When you stepped foot in that building it didn’t feel like the Islanders home. It felt like a neutral site game as the seats were black, the decor, in general, was dark and more geared towards the Brooklyn Nets.
Yes, over time, the Islanders had more than just the Stanley Cup banners make their way over to the Barc but even after that the full sections of obstructed views, off-centered scoreboard, and Honda SUV behind the glass felt more like a black eye on this once-proud franchise.
For the 2015-2016 season, the Islanders added a black and white alternate jersey which was arguably the ugliest sweater in Isles history. It had zero representation to the Islanders heritage and was about as plain jane as could be.
It didn’t stop there, they even tried to replace the goal horn to this monstrosity.
Thank God, a near revolt got the Islanders to switch it back to the original. That ear-piercing ode to the Long Island Rail Road was a swing and a miss.
Yes, the Barclays Center would be the host of the Islanders first playoff series win in over 23 years but even in a moment as big as that one, it never felt like the Islanders were in their permanent home.
It became obvious that the team didn’t want to be there and the Barclays Center wanted no part of them playing their games there.

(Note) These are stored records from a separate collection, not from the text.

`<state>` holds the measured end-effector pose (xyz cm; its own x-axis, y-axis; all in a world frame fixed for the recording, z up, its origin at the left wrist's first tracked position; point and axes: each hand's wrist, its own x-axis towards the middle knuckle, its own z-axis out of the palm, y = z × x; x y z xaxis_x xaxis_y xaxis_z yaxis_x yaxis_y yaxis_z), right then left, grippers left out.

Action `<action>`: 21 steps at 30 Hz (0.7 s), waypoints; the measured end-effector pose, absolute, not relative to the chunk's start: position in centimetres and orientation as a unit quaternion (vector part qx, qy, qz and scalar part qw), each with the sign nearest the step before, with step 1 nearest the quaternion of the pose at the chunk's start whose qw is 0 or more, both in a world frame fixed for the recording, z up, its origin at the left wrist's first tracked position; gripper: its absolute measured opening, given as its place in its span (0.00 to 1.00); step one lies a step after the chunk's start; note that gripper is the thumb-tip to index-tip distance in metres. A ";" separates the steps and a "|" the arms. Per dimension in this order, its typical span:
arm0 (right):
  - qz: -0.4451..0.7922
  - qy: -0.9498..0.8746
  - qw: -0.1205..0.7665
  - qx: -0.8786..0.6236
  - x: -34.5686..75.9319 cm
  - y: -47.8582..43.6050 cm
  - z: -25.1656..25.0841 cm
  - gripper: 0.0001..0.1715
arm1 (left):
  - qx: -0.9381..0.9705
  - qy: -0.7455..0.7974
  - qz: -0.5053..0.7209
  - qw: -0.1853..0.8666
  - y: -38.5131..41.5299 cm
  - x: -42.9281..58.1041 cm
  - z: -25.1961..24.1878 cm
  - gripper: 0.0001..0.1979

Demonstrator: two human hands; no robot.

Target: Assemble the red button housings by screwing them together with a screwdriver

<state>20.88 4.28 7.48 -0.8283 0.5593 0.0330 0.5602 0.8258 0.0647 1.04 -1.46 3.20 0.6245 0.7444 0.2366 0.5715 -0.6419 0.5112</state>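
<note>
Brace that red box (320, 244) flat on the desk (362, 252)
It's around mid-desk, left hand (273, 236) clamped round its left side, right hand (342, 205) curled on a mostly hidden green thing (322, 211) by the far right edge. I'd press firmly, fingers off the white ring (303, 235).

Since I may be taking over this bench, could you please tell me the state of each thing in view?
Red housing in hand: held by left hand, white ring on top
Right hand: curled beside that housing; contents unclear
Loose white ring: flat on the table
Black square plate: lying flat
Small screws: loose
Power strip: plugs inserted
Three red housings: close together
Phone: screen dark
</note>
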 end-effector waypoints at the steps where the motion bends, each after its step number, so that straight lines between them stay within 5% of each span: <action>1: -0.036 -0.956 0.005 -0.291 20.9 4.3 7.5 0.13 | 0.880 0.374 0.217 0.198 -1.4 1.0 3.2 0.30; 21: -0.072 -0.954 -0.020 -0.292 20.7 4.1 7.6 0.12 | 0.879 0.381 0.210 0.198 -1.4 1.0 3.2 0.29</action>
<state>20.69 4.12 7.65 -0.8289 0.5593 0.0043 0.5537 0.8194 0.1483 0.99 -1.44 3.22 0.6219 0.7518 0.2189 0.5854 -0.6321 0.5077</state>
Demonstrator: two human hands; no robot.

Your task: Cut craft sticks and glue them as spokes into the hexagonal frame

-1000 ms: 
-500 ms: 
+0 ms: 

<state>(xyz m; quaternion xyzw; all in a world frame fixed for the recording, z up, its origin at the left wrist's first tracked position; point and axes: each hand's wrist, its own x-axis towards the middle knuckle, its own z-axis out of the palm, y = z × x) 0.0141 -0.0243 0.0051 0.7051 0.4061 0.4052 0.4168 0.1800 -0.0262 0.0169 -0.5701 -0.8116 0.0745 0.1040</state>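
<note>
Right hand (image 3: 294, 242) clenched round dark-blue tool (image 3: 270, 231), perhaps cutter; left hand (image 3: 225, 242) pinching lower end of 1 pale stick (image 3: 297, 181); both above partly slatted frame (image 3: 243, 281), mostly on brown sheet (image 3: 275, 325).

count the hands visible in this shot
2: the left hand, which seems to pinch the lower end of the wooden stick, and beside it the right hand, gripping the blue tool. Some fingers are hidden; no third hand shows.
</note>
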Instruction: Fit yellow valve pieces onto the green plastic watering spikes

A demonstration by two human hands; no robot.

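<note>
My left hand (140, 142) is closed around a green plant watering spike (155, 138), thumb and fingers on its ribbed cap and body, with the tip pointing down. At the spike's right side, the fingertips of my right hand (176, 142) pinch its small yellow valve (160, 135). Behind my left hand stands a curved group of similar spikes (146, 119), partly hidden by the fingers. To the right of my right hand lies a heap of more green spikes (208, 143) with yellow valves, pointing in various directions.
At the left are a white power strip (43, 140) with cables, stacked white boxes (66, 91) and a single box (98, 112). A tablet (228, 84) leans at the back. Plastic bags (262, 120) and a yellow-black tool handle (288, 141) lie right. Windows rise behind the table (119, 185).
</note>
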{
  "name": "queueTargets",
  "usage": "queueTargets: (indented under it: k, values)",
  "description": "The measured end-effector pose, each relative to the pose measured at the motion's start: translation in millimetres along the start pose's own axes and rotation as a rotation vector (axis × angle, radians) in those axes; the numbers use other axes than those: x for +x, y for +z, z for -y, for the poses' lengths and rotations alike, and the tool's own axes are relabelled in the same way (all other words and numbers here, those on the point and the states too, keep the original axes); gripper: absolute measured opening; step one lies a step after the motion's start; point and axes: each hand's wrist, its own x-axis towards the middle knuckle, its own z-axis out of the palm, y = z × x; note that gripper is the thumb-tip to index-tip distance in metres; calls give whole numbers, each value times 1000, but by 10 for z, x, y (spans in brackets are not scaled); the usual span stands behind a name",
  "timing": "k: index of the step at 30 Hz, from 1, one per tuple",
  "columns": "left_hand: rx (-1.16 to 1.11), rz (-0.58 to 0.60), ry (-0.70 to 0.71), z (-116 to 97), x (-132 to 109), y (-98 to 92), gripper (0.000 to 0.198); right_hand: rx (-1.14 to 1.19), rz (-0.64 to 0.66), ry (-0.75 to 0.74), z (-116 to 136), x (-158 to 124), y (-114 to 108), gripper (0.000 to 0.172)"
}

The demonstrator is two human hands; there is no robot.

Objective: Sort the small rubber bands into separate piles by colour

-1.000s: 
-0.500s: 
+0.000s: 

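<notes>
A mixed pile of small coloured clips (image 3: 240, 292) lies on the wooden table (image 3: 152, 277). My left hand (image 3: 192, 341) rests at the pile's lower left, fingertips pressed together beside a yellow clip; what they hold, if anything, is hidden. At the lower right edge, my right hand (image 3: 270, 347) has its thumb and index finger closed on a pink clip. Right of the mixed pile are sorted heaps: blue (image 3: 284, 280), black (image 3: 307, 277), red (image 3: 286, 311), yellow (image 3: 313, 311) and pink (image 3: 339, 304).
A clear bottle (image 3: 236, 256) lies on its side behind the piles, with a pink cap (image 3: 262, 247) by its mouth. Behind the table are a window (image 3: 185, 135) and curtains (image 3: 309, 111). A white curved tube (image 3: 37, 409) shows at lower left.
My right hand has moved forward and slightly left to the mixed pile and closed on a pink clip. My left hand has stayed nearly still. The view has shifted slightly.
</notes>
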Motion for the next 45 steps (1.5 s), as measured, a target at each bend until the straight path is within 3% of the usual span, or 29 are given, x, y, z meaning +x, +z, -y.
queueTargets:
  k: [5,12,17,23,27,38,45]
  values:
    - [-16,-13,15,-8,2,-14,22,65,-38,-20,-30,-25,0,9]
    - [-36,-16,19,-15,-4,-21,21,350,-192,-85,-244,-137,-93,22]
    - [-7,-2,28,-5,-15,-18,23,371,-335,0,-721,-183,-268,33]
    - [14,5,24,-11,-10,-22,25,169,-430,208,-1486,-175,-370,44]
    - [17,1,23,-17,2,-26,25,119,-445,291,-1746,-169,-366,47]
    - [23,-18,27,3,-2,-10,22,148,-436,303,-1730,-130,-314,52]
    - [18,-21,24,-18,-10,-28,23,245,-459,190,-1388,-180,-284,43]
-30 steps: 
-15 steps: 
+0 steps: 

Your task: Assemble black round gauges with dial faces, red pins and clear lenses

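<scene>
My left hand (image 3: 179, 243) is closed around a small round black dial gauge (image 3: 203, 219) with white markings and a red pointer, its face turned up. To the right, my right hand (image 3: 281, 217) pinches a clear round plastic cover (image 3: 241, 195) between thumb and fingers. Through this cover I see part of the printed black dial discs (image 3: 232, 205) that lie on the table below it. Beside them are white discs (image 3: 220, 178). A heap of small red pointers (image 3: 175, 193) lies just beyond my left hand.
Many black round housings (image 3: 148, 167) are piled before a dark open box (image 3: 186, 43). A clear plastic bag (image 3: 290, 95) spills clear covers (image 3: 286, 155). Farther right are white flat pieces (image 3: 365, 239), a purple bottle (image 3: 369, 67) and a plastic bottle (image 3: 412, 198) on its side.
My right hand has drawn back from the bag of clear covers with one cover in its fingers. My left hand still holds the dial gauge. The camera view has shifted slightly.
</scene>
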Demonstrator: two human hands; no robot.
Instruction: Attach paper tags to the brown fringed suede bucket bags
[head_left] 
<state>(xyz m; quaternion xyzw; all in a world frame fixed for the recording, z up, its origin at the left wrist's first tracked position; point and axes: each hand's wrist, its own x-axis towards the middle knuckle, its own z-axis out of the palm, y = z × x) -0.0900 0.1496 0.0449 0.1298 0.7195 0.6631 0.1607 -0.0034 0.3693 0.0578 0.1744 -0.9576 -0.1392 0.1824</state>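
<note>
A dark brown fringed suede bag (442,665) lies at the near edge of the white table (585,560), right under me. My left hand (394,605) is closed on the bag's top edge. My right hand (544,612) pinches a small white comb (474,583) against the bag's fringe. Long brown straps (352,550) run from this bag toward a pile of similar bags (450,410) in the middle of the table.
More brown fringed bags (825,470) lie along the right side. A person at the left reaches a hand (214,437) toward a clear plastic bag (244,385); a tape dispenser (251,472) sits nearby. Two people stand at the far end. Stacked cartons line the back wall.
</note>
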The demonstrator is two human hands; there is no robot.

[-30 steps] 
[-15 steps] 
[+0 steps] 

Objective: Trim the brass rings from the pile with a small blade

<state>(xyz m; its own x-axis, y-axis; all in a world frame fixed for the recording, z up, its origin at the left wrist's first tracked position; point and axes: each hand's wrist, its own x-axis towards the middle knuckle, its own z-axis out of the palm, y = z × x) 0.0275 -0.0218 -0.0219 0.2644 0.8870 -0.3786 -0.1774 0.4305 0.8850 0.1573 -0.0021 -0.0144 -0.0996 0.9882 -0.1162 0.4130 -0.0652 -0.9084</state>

Over the past two years, the Isles split time between Brooklyn and Nassau as Lou Lamoriello and Barry Trotz have taken over the reins of this franchise. The two home arenas is very bizarre, and no other team in the league has to deal with that kind of situation but it is better than a full 82 games in Brooklyn.
The Islanders are a totally different franchise now than what they were in 2015. They have a Stanley Cup-winning coach and GM, great owners, a new arena on the way. Things are looking up for this franchise.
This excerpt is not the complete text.